Лещинский был его слугой исправным, и король проворно спрыгивал с козел,
ворота харчевен отворяя.
От Страсбурга - уже верхом! - они поскакали в Мюнстер, а там сели в
почтовый дилижанс, который довез их до Берлина: вот наступил момент опасный
- проверка пасов. Но король Пруссии уже охладел к "Союзу орлов", и пасы
путникам вернули без подозрения. Во Франкфурте-на-Одере их ждала коляска
французского посла в Варшаве - маркиза Монти, а в ней - припасы для дороги.
Маркиз Монти объявил в Варшаве, что король Станислав Лещинский на
эскадре кораблей приближается к Гданску (это он говорил о кавалере де
Тианж). Следы были запутаны... Коляска быстро покатилась через земли
славянские. Потекли родные холмы, покрытые буковыми лесами. На постоялых
дворах, под увесистыми грабами, король пил деревенское пиво и слушал игру
волынок. Отбросив в сторону парик, он клал румяный пухлый подбородок на
кулак, и слезы текли из-под длинных, как у девицы, мохнатых ресниц. Слуха
короля достигали разговоры поляков - старых ляхов. Не было, пожалуй, в
Польше семейного очага, где бы не вспоминали по вечерам походы и славу былых
времен. Легкомысленно забыты все тягости походов во славу Карла XII, и
теперь имя Станислава Лещинского светилось в замках и хижинах, как звезда
возрождения Польши - великой и самостийной... На последней станции перед
Варшавой король Станислав разоблачил себя, сказав:
- Поляки! Посмотрите на меня внимательно... Неужели вы не узнали своего
изгнанника-короля?
- Виват королю! Да здравствует природный! Пяст... Хотим поляка Польше,
но только не германца! - кричали варшавяне.

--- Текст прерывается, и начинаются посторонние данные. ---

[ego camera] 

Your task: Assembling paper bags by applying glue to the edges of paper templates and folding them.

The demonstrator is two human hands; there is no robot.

Король въезжал в столицу с запада. А через восточные заставы покидали
Варшаву недовольные, сбираясь в лагерь на правой стороне Вислы, и уже
сколачивали конфедерацию. "Хотим Августа!" - доносилось оттуда, из Пражского
предместья. Папа римский переслал примасу Польши особое послание, и Потоцкий
набожно обнажил голову... Ватикан тоже требовал избрать Августа! Но ничто
уже не изменит духа поляков...
- На коло! Под шопу! - раздавались призывы. Резкий удар грома разорвал
небо над Варшавой, хлынул проливной дождь. В грохочущих струях ливня
промокли знамена староста, воеводств и поветов. За глубоким рвом открылось -
все в пузырях дождя - поле рыцарского коло: хорунжа к хорунже, тесными
рядами стояли всадники в жупанах, висли мокрые усы депутатов, высоко
взлетали их шапки - под дождь, под гром, под молнии:
- Хотим Станислава!
Шпора к шпоре, сабля к сабле. Впереди хорунжей торчали малиновые значки
региментов поветовых. Примасу подвели лошадь, и он вскочил в седло. Реял
бархатный кунтуш на собольем меху, вилась за спиной примаса лисья мегерка...

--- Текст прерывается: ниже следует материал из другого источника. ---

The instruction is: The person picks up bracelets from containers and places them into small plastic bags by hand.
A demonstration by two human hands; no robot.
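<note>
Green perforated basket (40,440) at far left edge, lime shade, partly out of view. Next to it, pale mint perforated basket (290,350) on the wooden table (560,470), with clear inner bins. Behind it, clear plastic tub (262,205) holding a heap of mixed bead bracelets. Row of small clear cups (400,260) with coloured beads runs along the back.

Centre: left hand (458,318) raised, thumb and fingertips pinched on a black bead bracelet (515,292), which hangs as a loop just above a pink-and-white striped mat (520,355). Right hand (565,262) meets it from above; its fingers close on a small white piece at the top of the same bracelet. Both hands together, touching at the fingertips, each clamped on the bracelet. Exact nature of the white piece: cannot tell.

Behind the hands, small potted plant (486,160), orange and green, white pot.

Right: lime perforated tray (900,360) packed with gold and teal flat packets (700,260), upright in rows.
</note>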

Взревели рога и трубы, когда он поскакал вдоль строя. Ряд за рядом
проносился примас под дождем, осыпаемый рукоплесканиями варшавянок.
- За кого? - спрашивал каждого.
- Хотим Станислава! - и примас мчался дальше...
- За кого?
- За себя! - отвечал ему книзь Сангушко.
- Так будь ты проклят! - И Сангушко поскакал прочь за Вислу.
- За кого?
- Польше - поляка!..
Восемь часов подряд, под бурным ливнем, затоплявшим рвы, примас
объезжал коло, и ревели трубы под шопой, одобряя каждый возглас депутатов.
Шестьдесят тысяч человек он объехал за день, вставая на стременах, чтобы
разглядеть лица... Вот и конец. Перед примасом - последний депутат.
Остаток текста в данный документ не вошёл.